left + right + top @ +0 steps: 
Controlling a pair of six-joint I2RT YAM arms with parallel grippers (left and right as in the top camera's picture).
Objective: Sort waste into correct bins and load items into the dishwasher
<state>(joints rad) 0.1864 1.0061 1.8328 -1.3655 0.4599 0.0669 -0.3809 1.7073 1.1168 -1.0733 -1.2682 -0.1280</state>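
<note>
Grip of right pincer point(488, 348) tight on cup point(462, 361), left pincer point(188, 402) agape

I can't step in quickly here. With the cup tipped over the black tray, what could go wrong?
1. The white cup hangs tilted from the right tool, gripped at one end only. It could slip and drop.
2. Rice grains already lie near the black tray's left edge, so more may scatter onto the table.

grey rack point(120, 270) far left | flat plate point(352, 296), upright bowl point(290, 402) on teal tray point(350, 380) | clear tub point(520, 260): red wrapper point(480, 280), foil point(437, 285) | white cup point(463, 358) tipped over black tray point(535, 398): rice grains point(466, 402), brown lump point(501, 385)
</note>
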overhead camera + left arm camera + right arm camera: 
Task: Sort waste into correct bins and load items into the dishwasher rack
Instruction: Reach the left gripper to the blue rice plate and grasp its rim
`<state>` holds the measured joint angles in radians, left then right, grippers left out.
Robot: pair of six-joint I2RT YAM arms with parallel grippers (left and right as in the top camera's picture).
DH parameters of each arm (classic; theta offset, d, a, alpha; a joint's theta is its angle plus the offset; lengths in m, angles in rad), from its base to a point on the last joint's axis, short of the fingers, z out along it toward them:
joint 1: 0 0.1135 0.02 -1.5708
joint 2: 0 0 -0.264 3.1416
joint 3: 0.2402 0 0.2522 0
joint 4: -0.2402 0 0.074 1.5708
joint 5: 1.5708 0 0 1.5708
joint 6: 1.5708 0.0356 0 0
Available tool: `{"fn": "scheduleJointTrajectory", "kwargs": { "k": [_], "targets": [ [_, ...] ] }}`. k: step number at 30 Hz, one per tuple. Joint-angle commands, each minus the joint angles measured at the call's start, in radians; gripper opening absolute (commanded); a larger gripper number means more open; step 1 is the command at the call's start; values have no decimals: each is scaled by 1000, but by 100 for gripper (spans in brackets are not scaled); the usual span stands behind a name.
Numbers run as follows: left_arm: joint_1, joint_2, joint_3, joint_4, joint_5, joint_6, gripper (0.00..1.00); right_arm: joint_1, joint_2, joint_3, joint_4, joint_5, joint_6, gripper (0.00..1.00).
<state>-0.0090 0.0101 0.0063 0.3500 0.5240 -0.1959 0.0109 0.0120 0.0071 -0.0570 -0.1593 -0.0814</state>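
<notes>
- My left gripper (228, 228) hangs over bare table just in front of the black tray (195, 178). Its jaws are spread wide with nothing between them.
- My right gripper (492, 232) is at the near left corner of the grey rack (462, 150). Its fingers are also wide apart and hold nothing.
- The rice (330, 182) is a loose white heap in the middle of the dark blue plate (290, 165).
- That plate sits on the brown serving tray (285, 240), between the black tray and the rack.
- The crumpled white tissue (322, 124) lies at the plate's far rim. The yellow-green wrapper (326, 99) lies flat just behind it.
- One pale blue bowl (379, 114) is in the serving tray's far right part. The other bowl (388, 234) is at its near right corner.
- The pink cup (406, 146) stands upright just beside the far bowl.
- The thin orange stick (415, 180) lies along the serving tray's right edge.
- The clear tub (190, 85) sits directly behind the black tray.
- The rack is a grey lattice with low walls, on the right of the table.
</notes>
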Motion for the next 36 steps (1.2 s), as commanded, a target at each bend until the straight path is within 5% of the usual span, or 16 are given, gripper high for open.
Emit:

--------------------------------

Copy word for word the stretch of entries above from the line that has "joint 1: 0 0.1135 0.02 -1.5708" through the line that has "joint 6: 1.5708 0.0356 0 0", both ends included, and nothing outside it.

## RESPONSE AREA
joint 1: 0 0.1135 0.02 -1.5708
joint 2: 0 0 -0.264 3.1416
joint 3: 0.2402 0 0.2522 0
joint 4: -0.2402 0 0.074 1.5708
joint 5: 1.5708 0 0 1.5708
joint 6: 1.5708 0.0356 0 0

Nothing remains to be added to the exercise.